Part of this change is due to changes in local governance. Like most Toronto neighbourhoods, Willowdale has been shunted around a bit between different municipal administrations. In 1922 it was incorporated into the Borough of North York, in 1953 North York was integrated into the Metro Toronto, in the 1970s North York became a city, and in 1998 North York ceased to exist thanks to the forced municipal amalgamation program pioneered by Premier Mike Harris. This has opened some communities to greater influence from central planning, and reduced the influence of to plan according to the wishes/needs of local residents.
The Stubway
But the biggest part of it is the subway. The TTC expanded to Sheppard and Finch in 1974. North York Centre was added in 1987. More stations were planned, but were never built. And then came the subway to suburbia. The line to nowhere. The stubway. Aka – the Sheppard Subway.
The Sheppard Subway line was one of four lines proposed by the government in 1995. When it fell, the Conservatives took over and cancelled all but Sheppard – which was strange, since it was the least useful of all the lines, but not-so-strange, given that the local area was Conservative-voting and Conservative-inclined North York mayor Mel Lastman was elected the first mayor of the megacity. The Sheppard Line was so unpopular that they even filled the existing tunnelling underway for the Eglinton line, because the Conservatives knew that the City would vote to continue building Eglinton if it wasn’t filled with rubble.

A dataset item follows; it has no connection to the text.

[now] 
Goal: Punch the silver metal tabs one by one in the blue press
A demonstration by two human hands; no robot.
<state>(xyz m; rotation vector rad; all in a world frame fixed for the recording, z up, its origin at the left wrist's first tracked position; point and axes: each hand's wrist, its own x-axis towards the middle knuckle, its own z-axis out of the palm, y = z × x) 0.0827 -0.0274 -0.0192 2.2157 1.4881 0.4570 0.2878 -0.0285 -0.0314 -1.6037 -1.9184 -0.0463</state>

Today, Sheppard is the least used subway line in the city, with a lower ridership than some bus or streetcar routes, so much so that in 2008 there was a proposal made by the city to shut it down entirely. One can only imagine how different the city would have been if the Eglinton line had proceed instead of Sheppard. Hi-rise development has followed the subway all throughout Toronto, and the Sheppard line is no exception. Sure, house values went up as developers sought land for condos and residents sought subway-accessible lots to build megahouses, but driving a subway through a suburban neighbourhood has essentially fractured the nature of the area. The Leona Drive Project documents this. As one website puts it, Willowdale is uptown living at downtown prices.